Write out only the lines from the start of the entries up to and including the line with "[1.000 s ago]"; please skip the pictures.

─── DATA RECORDS

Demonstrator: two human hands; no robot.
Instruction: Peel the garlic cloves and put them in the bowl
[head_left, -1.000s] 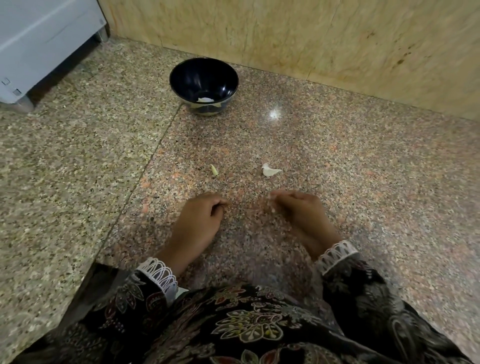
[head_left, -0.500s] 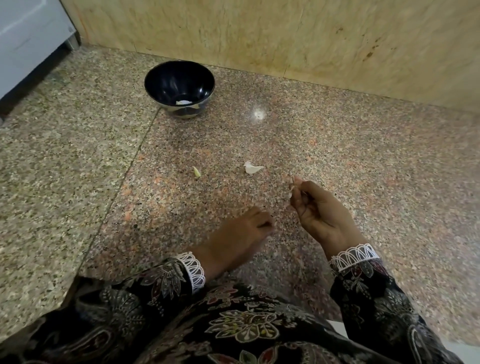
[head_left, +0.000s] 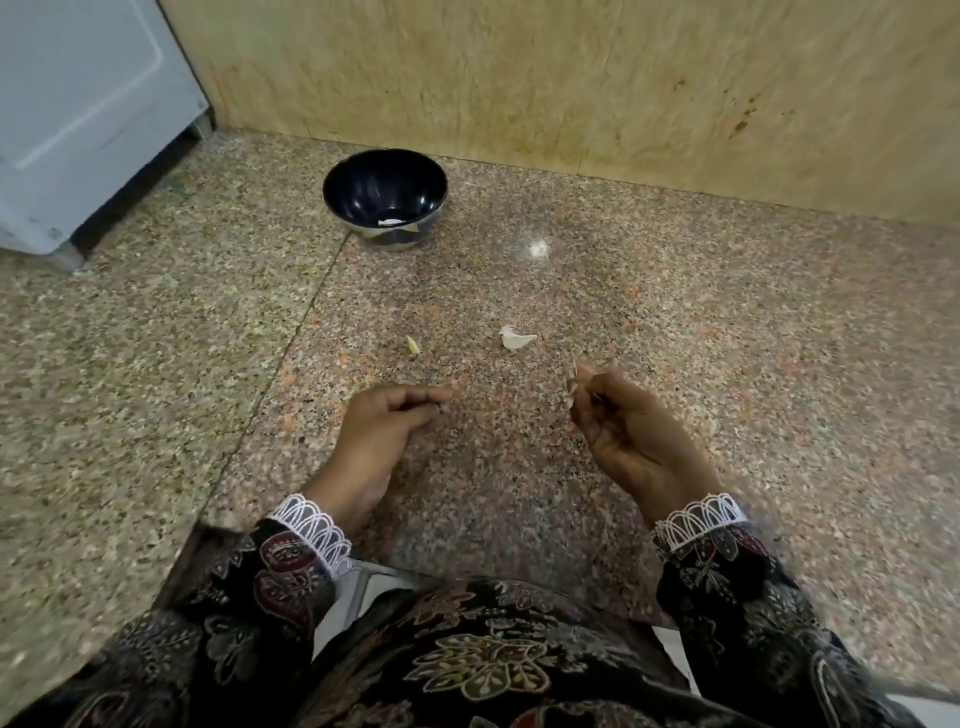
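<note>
While right hand (head_left: 631, 441) pinches peel (head_left: 572, 387), left hand (head_left: 382, 434) withdrawn

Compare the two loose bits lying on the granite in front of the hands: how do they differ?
The white scrap is larger, papery and crumpled; the yellowish bit is smaller and compact. The white scrap lies nearer the right hand, the yellowish bit nearer the left hand. Both lie untouched, outside the bowl.

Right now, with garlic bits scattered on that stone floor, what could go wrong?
1. The right hand pinches a thin pale garlic piece by its fingertips alone; it might slip and drop.
2. The dark round bowl sits far from both hands, so a tossed clove may miss it.
3. The white papery scrap and small yellowish bit lie loose and could get mixed with peeled cloves.
</note>
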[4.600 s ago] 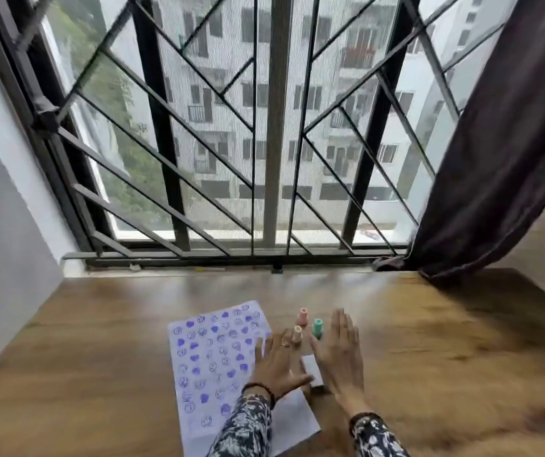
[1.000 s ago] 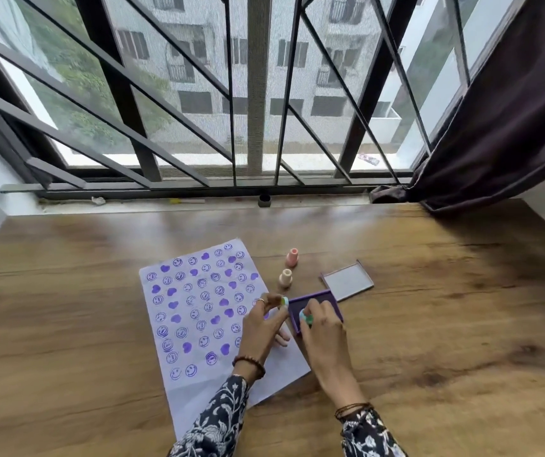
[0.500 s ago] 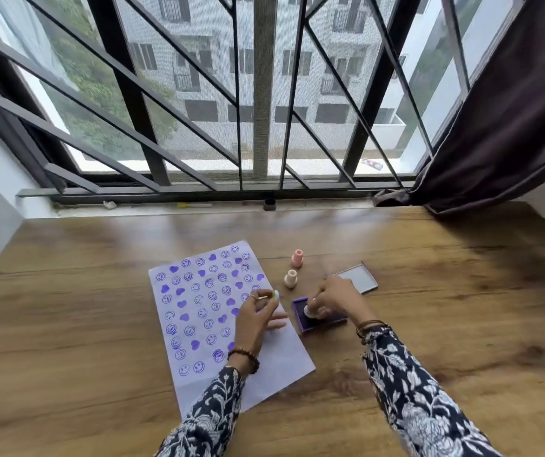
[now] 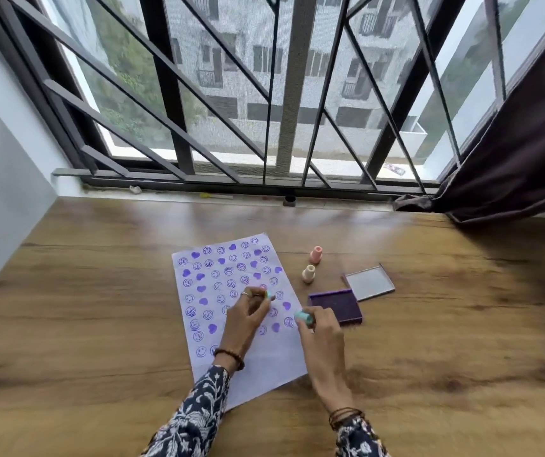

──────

OUTPUT OF THE TASK –
Demonstrator: two human hands; no robot.
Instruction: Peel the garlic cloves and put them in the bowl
[head_left, -1.000s] 
[head_left, -0.500s] 
[head_left, +0.000s] 
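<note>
While right hand (head_left: 631, 441) pinches peel (head_left: 572, 387), left hand (head_left: 382, 434) withdrawn

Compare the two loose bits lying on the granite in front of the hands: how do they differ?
The white scrap is larger, papery and crumpled; the yellowish bit is smaller and compact. The white scrap lies nearer the right hand, the yellowish bit nearer the left hand. Both lie untouched, outside the bowl.

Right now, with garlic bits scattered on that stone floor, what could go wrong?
1. The right hand pinches a thin pale garlic piece by its fingertips alone; it might slip and drop.
2. The dark round bowl sits far from both hands, so a tossed clove may miss it.
3. The white papery scrap and small yellowish bit lie loose and could get mixed with peeled cloves.
</note>
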[4.600 s ago] 
[1.000 s ago] 

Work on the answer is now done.